Let $(V, <,>)$ be a finite dimensional vector space with an inner product, and let $f,g \in End(V)$ two self adjoint linear transformations.
(a) Prove that if $f$ and $g$ commute, then, for every eigenvalue $\lambda$ of $f$:
- the eigenspace $E_{\lambda}=\{v \in V: f(v)=\lambda v \}$ is $g$-invariant.
- ${E_{\lambda}}^{\perp}$ is $f$-invariant and $g$-invariant.
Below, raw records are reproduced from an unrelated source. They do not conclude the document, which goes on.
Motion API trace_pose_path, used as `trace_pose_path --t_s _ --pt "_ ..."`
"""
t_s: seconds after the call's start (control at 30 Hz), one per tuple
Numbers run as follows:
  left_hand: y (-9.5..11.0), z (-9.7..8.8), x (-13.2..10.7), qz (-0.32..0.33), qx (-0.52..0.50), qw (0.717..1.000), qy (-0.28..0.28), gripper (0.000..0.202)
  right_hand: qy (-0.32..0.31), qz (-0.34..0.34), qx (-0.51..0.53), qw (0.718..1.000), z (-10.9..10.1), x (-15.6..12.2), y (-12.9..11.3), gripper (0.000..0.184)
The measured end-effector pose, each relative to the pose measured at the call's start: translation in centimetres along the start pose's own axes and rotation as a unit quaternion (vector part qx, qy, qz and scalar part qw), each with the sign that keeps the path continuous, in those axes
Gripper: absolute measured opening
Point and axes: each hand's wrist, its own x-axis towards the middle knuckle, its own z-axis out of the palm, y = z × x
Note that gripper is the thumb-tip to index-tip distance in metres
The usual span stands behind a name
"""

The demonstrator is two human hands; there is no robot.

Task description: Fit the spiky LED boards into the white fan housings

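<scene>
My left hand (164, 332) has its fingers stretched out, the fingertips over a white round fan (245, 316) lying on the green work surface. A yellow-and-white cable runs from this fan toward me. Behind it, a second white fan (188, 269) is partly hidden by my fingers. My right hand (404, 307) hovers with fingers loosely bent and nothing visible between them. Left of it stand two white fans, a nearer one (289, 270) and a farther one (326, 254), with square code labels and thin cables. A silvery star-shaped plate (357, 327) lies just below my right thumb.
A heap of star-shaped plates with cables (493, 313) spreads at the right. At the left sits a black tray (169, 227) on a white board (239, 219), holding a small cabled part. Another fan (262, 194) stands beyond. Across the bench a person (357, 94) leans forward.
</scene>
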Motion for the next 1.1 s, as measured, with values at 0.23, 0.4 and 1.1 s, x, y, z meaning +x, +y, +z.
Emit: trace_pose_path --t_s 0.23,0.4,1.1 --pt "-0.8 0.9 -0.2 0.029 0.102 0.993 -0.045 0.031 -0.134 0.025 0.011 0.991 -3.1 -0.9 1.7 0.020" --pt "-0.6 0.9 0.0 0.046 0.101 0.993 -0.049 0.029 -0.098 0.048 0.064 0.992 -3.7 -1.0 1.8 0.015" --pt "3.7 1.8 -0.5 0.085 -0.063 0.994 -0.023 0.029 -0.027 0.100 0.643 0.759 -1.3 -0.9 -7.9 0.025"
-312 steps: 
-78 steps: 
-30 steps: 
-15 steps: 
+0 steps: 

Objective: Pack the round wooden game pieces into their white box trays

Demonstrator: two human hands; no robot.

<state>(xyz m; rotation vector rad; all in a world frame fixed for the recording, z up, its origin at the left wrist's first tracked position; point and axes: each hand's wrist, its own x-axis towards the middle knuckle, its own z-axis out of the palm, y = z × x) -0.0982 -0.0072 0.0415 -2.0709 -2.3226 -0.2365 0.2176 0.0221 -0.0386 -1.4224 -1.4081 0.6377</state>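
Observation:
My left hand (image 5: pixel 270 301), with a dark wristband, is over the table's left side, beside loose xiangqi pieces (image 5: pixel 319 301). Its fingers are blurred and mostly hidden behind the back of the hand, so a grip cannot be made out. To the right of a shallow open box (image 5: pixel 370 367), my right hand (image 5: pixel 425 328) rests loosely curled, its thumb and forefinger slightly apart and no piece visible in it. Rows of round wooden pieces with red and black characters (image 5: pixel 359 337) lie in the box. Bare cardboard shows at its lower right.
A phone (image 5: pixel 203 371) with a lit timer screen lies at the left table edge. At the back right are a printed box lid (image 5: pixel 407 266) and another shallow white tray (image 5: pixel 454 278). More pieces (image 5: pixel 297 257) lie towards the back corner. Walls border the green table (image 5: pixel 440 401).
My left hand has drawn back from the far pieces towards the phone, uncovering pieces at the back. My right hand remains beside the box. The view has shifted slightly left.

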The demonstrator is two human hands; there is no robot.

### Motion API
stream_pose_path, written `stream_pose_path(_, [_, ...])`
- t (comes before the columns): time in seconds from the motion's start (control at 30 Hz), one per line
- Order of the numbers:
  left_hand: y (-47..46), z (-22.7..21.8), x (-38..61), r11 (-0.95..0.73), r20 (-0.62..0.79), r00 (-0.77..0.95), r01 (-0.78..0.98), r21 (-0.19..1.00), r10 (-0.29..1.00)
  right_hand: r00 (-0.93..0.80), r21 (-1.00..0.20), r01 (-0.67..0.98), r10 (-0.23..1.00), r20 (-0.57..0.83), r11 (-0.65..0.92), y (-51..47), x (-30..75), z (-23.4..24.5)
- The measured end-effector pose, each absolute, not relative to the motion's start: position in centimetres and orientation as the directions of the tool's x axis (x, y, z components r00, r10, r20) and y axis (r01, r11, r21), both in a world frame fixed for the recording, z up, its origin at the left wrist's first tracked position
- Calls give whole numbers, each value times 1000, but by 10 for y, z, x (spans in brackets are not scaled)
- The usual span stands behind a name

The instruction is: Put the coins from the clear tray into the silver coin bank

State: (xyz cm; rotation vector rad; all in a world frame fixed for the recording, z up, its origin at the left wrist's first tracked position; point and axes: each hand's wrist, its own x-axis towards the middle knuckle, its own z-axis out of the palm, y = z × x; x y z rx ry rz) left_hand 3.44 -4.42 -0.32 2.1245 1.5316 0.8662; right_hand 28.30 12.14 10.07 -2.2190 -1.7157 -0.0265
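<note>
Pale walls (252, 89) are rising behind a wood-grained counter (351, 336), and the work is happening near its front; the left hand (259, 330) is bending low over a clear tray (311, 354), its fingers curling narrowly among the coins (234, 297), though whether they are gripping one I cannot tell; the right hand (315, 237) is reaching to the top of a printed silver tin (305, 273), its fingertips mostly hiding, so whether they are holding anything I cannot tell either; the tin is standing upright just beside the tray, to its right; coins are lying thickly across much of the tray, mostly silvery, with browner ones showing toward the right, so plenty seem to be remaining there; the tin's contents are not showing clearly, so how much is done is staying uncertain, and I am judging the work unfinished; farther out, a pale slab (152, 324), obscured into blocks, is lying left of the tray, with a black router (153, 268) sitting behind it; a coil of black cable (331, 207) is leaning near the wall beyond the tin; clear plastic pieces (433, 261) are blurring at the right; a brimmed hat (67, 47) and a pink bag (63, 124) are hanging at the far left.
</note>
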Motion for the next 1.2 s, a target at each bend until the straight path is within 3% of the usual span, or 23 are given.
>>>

(b) Prove that $f$ and $g$ commute if and only if there exists and orthonormal basis of $V$ formed by common eigenvectors between $f$ and $g$.
The attempt at a solution:
(a) Let $v \in E_{\lambda}$. I want to show that $g(v) \in E_{\lambda}$, so $f(g(v))=f \circ g (v)=g \circ f (v)=g(f(v))=g(\lambda v)=\lambda g(v) \implies g(v) \in E_{\lambda}$, this proves $E_{\lambda}$ is $g$-invariant.
Now let $x \in {E_{\lambda}}^{\perp}$. First let's show invariance under $f$, invariance under $f$ means that $f(x) \in {E_{\lambda}}^{\perp}$, at the same time, this means $<f(x),v>=0$ for all $v \in E_{\lambda}$. So $<f(x),v>=<x,f(v)>=<x,\lambda v>=\overline \lambda <x,v>=0$.
I had problems showing $g$ invariance: let $x \in {E_{\lambda}}^{\perp}$: I need to show that $<g(x),v>=0$; I know that $<g(x),v>=<x,g(v)>$ and I also know by (a) that $g(v) \in E_{\lambda}$. I don't know how to use that last information, all I can see is that $f(g(v))=\lambda g(v)$, I don't see how this is going to help me showing $<x,g(v)>=0$
For part (b) I had absolutely no idea what to do, I am open to suggestions and ideas.
For answering the part b): the only if direction is clear.
Now for the if direction we prove it by induction on the dimension $\dim V$. The result is obvious in the case $\dim V=1$ and assume that the result is true if $\dim V$ is less or equal $n$. Let $\dim V=n+1$ and let $\lambda $ an eigenvalue of $f$:
For the first question since $g(v)\in E_{\lambda}$ and $x\in E^\perp_{\lambda}$ then $\langle x,g(v)\rangle=0$ is immediate.